Crystal structure and oxygen permeation properties of (La, Ba, Sr)(Co, Ta)O3-δ

To clarify the influence of Ta-substitution on oxygen permeability (JO2) as well as ion conductivity (σi) in a cobaltite perovskite, we investigated detailed crystal structures of (La0.4Sr0.6)(Co1-yTay)O3-δ(y = 0.0, 0.1, 0.2) and (La0.4BaxSr0.6-x)(Co0.8Ta0.2)O3-δ (x = 0.1, 0.2) at room temperature using synchrotron x-ray powder diffractometry (XRPD). The crystal structure of the (La0.4Sr0.6)(Co1-yTay)O3-δ was modified from cubic (Pm3̅m) to rhombohedral (R3̅c) by substituting Ta ions into perovskite B-sites because the tolerance factor deviates from unity with the Ta-substitutions.
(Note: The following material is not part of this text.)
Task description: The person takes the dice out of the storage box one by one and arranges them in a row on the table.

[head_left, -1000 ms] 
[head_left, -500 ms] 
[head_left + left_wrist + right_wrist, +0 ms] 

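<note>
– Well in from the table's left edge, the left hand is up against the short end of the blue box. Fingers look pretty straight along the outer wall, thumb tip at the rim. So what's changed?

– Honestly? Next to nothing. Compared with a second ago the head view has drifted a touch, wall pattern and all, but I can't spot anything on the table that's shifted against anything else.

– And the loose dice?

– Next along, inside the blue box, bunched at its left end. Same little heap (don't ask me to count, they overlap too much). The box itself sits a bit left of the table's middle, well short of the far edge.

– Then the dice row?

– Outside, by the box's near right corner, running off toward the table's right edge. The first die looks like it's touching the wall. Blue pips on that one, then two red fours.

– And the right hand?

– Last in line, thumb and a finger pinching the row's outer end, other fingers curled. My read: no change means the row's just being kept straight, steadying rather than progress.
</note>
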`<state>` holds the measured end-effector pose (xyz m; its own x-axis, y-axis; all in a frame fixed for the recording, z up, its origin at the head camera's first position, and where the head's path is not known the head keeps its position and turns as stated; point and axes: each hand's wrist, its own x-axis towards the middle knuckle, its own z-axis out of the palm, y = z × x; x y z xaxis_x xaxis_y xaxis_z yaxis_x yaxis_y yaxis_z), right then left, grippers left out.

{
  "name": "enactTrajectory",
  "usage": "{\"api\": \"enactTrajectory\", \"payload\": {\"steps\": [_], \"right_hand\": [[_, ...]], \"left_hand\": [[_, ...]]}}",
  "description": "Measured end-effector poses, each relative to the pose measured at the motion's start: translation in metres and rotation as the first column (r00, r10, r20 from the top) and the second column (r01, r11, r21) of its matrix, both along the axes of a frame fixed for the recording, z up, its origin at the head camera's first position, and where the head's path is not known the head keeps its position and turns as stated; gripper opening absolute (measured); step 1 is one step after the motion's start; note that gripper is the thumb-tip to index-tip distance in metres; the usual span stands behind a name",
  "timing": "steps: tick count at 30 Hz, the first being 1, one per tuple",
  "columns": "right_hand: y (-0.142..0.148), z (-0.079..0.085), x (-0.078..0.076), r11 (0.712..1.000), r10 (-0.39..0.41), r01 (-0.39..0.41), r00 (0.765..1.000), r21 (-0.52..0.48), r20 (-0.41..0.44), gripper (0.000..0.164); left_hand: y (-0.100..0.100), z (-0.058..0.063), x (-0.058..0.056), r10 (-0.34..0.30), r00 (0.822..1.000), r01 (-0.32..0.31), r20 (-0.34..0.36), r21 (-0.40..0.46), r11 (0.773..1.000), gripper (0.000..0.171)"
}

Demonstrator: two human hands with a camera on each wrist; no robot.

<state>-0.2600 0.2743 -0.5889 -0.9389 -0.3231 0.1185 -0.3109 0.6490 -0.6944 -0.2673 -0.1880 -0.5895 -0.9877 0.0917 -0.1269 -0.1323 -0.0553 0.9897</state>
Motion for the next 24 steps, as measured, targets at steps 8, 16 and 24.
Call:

The tilting angle ϕ of the CoO6 octahedra and strain parameters η estimated from the refined structural parameters suggest that the crystal structures of the Ta-substituted samples are improved to cubic at elevated temperatures of 800-900 °C. Although the lattice volume, the lattice free volume, the O-O bond lengths, and the bottleneck areas gradually increased concomitantly with increasing Ta content, the activation energies estimated from both JO2 and σi increased with Ta-substitution. Results suggest that the electrostatic interaction between Ta5 + and O2 − has greater impact than the crystallographic factors for the activation energy increase. Symmetry of the (La0.4BaxSr0.6-x)(Co0.8Ta0.2)O3-δ was improved from rhombohedral (R3̅c) to cubic (Pm3̅m) by substituting Ba ions for the A-sites because the tolerance factor approaches unity. The lattice constant, the O-O bond length, and the bottleneck area increased with the Ba-substitution. The lattice free volume depends on amount ratio between Co3 + and Co4 + cations in the samples. Both JO2 and σi increased with the Ba-substitution. The activation energy Ei of the σi slightly increased with the Ba-substitution.